This past Father's Day weekend provided an opportunity to reflect upon loss, love, and the relationship between a father and a son. Sunday was my first Father's Day since losing my dad this past New Year's Eve. I spent many Father's Days with him and my stepmother down in Alva, OK since moving back to [...]

This past Father's Day weekend provided an opportunity to reflect upon loss, love, and the relationship between a father and a son.

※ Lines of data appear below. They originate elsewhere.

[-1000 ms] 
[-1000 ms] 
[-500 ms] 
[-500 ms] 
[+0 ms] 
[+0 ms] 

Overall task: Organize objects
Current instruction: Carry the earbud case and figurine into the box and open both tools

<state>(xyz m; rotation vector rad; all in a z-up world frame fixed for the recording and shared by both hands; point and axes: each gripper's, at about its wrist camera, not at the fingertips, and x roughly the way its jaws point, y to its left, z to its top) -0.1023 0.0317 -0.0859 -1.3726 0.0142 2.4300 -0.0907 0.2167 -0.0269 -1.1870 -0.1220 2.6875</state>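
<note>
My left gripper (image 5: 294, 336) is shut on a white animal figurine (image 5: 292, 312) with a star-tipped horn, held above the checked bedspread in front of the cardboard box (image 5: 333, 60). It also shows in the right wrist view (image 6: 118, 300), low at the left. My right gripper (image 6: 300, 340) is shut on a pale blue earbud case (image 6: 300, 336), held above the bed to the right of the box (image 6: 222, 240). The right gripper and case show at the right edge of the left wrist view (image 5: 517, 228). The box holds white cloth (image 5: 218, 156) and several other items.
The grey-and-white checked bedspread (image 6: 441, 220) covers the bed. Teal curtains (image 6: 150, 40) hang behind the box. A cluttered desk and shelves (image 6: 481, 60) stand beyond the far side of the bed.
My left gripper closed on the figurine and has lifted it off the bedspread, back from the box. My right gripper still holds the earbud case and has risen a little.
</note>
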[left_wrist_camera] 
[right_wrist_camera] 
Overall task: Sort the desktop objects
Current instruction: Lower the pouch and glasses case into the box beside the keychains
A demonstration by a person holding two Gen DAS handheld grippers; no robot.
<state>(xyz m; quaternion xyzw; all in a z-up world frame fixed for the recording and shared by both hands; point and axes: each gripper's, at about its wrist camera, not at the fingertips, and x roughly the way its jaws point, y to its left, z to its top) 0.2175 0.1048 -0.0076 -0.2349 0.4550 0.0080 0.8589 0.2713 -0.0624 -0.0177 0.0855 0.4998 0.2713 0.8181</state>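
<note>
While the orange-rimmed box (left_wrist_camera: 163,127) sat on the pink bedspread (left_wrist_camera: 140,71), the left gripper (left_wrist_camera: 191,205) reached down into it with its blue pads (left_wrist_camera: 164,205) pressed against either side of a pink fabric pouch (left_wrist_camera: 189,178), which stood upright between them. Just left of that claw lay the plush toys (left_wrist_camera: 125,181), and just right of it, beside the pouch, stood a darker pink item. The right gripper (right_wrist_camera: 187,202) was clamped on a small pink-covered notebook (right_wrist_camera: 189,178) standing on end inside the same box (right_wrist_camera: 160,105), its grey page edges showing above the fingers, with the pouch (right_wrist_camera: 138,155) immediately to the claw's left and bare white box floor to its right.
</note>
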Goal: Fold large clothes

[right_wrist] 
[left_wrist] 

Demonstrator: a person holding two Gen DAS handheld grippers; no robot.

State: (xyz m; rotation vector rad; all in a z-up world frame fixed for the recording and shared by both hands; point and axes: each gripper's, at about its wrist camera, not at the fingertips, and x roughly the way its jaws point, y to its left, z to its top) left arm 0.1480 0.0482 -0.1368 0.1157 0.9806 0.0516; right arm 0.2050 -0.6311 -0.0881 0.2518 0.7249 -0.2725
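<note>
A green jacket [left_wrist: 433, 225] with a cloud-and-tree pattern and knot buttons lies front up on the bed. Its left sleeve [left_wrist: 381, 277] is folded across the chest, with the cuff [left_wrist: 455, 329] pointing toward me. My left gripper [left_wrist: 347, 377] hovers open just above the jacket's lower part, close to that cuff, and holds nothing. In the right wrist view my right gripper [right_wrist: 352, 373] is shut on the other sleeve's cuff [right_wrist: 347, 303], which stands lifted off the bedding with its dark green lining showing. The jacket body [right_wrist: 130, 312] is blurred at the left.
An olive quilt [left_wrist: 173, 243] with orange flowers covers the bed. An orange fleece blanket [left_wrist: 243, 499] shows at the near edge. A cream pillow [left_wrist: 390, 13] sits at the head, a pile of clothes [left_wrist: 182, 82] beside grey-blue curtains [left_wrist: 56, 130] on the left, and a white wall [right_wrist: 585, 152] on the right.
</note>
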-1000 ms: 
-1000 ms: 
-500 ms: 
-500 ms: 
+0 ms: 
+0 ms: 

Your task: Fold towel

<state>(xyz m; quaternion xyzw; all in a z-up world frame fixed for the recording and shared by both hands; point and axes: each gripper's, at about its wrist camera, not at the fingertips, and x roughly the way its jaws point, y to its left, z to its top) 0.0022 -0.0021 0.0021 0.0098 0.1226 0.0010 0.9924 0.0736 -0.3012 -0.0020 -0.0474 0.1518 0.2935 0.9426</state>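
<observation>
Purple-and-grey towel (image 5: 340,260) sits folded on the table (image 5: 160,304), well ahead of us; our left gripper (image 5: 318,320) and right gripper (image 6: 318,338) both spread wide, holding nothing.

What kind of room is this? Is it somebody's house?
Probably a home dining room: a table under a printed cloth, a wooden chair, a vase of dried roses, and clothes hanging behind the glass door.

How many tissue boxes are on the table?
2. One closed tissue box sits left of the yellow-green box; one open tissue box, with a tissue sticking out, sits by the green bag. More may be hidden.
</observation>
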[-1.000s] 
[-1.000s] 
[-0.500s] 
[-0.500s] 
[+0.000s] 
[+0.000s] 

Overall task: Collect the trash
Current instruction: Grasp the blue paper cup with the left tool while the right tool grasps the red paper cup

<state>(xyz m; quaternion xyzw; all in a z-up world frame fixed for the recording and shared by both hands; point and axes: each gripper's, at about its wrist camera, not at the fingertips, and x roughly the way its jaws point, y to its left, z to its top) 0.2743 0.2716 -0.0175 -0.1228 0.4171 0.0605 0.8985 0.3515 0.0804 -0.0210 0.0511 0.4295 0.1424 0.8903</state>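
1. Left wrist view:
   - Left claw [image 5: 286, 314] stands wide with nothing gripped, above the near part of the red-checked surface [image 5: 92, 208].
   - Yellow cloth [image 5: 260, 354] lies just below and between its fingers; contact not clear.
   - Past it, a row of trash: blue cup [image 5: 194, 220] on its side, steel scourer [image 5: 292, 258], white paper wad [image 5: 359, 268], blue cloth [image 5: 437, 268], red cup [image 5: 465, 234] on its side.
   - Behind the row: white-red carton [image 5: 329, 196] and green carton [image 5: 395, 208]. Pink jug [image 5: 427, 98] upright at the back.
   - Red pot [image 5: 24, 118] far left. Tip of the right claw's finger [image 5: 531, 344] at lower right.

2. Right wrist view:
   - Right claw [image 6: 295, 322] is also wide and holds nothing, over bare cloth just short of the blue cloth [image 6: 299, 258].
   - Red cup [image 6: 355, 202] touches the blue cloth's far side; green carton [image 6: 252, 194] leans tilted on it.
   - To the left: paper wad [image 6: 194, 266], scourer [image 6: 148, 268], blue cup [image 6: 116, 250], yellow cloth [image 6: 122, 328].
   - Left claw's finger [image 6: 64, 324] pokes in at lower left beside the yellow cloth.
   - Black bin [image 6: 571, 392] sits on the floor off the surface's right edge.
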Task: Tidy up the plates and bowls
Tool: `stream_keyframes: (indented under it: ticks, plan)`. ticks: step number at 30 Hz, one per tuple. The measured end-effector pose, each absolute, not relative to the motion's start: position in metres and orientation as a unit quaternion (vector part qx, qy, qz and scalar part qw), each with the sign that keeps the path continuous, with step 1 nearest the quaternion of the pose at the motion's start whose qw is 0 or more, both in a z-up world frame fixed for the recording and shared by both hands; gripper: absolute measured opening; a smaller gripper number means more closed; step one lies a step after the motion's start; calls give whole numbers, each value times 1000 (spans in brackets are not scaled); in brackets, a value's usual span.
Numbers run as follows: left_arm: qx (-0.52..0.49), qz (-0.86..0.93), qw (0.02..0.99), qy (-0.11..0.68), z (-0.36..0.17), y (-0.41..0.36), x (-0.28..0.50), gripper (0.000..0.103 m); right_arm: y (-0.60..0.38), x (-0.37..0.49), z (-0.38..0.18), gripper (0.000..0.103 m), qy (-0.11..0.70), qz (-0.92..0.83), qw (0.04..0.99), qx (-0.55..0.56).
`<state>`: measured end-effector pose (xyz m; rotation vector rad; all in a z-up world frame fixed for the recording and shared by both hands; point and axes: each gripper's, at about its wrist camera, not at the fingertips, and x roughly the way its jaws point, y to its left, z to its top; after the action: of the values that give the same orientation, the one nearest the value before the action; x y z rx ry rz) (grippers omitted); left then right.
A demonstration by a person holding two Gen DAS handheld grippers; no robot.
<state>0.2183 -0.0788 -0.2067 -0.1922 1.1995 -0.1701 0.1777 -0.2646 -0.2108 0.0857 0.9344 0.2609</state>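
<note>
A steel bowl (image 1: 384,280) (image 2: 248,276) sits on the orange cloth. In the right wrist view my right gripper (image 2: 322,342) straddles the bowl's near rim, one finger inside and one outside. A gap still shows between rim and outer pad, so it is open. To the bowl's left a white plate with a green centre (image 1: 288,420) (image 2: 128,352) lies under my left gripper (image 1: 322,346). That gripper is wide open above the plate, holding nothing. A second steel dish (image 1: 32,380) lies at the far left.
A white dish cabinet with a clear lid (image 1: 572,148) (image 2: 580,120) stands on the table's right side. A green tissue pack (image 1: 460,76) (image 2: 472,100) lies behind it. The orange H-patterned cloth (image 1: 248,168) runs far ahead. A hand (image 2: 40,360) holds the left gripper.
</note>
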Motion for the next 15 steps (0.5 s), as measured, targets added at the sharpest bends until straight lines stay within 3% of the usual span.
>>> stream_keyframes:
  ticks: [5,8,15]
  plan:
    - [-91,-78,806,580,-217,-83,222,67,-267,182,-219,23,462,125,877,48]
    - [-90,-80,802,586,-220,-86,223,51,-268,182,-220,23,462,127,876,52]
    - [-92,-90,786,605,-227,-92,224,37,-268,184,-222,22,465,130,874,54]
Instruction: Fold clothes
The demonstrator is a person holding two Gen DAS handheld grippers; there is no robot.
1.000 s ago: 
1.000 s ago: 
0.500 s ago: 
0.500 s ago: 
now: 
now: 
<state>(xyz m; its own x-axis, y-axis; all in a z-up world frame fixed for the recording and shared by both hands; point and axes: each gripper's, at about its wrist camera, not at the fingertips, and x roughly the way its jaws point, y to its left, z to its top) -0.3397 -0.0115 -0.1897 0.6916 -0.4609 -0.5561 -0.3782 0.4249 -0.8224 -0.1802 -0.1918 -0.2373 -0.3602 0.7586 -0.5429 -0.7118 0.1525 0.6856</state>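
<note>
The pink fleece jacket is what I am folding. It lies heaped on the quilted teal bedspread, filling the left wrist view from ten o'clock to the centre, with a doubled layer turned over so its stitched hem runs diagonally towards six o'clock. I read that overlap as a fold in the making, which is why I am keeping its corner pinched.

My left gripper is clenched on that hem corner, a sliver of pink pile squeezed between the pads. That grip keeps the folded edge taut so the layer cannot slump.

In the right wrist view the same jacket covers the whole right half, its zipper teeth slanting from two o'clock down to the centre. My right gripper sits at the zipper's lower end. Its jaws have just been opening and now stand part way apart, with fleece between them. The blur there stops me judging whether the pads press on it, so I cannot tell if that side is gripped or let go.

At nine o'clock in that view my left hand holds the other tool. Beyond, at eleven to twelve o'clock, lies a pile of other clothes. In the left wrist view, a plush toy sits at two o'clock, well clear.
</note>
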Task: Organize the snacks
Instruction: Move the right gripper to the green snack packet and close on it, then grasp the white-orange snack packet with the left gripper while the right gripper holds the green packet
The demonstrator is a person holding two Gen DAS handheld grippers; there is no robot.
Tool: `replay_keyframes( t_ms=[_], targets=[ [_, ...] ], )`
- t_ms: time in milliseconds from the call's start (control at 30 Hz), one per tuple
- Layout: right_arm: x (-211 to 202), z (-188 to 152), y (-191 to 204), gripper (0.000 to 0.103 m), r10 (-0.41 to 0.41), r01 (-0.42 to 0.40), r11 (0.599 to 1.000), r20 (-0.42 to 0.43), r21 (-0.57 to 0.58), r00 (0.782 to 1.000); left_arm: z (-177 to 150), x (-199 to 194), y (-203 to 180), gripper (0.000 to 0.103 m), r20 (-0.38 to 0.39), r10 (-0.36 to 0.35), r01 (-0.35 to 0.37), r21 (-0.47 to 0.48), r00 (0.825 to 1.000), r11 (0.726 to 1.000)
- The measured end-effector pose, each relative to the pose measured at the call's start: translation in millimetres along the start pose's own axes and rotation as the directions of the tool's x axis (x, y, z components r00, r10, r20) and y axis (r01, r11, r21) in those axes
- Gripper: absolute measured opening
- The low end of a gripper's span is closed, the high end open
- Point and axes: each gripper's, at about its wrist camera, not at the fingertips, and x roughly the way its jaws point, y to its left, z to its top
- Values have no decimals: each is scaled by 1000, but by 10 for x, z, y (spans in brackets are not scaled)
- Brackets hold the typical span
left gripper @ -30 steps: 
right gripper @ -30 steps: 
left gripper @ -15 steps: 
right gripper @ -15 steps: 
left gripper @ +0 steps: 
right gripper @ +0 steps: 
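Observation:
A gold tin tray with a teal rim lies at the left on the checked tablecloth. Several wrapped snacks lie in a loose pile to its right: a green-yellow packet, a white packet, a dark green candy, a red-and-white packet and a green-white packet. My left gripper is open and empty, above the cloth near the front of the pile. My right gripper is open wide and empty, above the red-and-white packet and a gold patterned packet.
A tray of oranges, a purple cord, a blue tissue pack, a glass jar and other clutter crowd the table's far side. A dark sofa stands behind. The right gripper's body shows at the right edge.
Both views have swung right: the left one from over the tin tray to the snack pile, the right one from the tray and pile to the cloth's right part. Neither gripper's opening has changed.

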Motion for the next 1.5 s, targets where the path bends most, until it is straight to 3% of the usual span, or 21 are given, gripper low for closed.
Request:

Sunday was my first Father's Day since losing my dad this past New Year's Eve. I spent many Father's Days with him and my stepmother down in Alva, OK since moving back to the Great Plains almost 20 years ago. We would have a meal, followed by pie, often coconut cream, and then we would visit, which usually meant I would listen to him talk about his latest project/scheme or perhaps a story from his life experiences, usually related to work. My father was a great storyteller, and I'll miss that. He knew how to tell a story. He also knew how to get himself out of a bind, which he seemed to often find himself in over the course of his life. It would typically be related to a business or other financial dealing. Somehow, he always seemed to make it work, just like some quarterback throwing a Hail Mary pass, successfully, as the seconds ticked off the game clock.
But it wasn't to be this time. This time he wasn't the one in charge of the final outcome.
My father and I had a complicated relationship at times, as I suspect is often the case between fathers and son of his and my generation. It seemed like we often missed each other. When I went looking for him at the place where someone told me he was, I often discovered he had just left before I arrived. We did talk, especially in his later years, but I regret that we never had any conversations where we came to know each other on a deeper level, beyond father and son. At times, we would both begin to build a bridge across to the one on the other side, but we just never seemed to finish it. We came close sometimes, but he had his world, and I had mine.
Still, he loved me, and I knew it. He was proud of me. I read just that in a birthday card he gave me years ago and which I re-discovered this past Father's Day. One thing that I will always be grateful for is the last conversation we had before I headed back to Kansas, two days before he died, from the hospital in Oklahoma City.
'I love you, dad,' I told him, hugging him.
'I love you too, son,' he replied.
In the end, isn't that what really matters? Isn't that what lasts?